The expected output is exactly the lines below, starting at the line with "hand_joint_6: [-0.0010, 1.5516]" and ending at the line with "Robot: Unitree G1", both included; no other line belongs in it.

======== RECORDED DATA

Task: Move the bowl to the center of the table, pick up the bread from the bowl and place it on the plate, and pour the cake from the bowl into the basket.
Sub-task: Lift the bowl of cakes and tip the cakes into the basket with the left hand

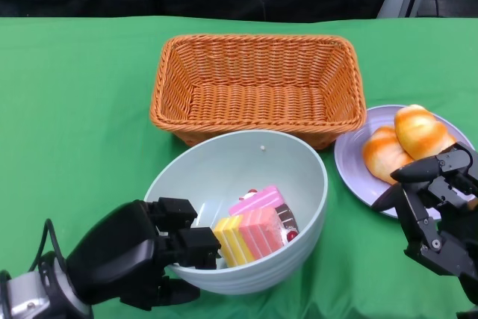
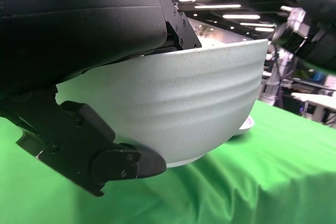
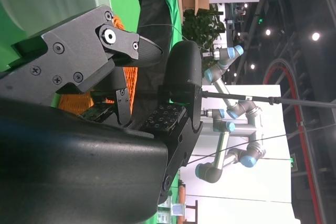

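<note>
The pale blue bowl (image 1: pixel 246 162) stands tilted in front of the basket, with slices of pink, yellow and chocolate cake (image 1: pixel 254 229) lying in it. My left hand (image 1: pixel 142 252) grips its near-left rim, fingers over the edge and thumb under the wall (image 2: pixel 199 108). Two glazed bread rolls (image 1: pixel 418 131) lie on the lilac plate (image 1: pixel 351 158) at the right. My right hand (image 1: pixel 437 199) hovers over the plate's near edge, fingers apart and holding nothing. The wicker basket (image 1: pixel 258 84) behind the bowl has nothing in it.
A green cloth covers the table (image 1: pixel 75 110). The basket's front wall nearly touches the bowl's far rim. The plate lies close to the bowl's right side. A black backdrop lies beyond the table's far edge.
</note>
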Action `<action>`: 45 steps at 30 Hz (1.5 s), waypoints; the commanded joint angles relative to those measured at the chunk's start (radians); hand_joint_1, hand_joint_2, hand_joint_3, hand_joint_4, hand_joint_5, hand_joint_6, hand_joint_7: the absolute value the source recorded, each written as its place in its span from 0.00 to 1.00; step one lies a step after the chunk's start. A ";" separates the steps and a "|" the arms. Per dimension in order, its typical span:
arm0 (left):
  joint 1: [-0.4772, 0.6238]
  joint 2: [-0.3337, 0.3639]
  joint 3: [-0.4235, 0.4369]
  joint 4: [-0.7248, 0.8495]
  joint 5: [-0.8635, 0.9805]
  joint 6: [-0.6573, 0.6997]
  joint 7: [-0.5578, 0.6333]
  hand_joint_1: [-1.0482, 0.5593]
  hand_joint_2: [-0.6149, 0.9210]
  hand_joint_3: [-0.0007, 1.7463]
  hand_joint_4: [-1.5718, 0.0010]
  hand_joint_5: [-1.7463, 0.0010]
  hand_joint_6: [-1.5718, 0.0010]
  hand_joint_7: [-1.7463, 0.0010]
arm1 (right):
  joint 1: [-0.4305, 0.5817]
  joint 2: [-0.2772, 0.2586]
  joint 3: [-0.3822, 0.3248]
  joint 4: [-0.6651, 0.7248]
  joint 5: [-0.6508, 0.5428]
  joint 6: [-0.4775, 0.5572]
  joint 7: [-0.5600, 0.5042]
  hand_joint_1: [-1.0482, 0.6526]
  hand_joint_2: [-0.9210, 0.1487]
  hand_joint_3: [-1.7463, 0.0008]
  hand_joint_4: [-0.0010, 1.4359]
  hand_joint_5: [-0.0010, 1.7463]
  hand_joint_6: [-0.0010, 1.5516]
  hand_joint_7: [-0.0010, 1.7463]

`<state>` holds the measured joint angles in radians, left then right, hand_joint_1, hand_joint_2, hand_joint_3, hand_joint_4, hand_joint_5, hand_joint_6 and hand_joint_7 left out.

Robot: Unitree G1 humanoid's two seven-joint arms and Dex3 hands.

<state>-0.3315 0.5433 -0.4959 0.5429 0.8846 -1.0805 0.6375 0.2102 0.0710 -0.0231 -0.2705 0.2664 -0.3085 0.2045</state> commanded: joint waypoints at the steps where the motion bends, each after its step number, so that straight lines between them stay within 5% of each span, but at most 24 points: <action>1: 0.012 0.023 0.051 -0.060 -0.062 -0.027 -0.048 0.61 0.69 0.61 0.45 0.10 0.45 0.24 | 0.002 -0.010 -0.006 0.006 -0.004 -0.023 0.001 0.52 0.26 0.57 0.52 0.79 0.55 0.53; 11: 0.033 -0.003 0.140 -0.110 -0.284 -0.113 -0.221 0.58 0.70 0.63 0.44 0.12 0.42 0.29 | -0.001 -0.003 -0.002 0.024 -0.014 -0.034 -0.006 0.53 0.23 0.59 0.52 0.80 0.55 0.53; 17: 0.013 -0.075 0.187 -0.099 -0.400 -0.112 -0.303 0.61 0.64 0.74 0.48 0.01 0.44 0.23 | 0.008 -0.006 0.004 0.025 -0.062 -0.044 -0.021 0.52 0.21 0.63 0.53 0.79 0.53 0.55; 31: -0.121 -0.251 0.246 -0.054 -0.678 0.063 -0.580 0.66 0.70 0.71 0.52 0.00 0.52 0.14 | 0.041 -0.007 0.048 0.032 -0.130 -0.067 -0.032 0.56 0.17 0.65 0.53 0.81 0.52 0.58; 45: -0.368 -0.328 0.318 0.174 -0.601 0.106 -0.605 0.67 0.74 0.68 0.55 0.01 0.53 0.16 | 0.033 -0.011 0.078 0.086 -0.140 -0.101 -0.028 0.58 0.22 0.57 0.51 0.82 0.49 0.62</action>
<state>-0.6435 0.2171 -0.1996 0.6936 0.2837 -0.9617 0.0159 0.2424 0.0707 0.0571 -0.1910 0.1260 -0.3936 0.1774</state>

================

**RESPONSE:**
  hand_joint_6: [-0.0010, 1.5516]
  hand_joint_7: [-0.0010, 1.7463]

`<state>` holds the measured joint angles in radians, left then right, hand_joint_1, hand_joint_2, hand_joint_3, hand_joint_4, hand_joint_5, hand_joint_6 and hand_joint_7 left out.

Robot: Unitree G1 humanoid's two seven-joint arms and Dex3 hands.

The required output has been given.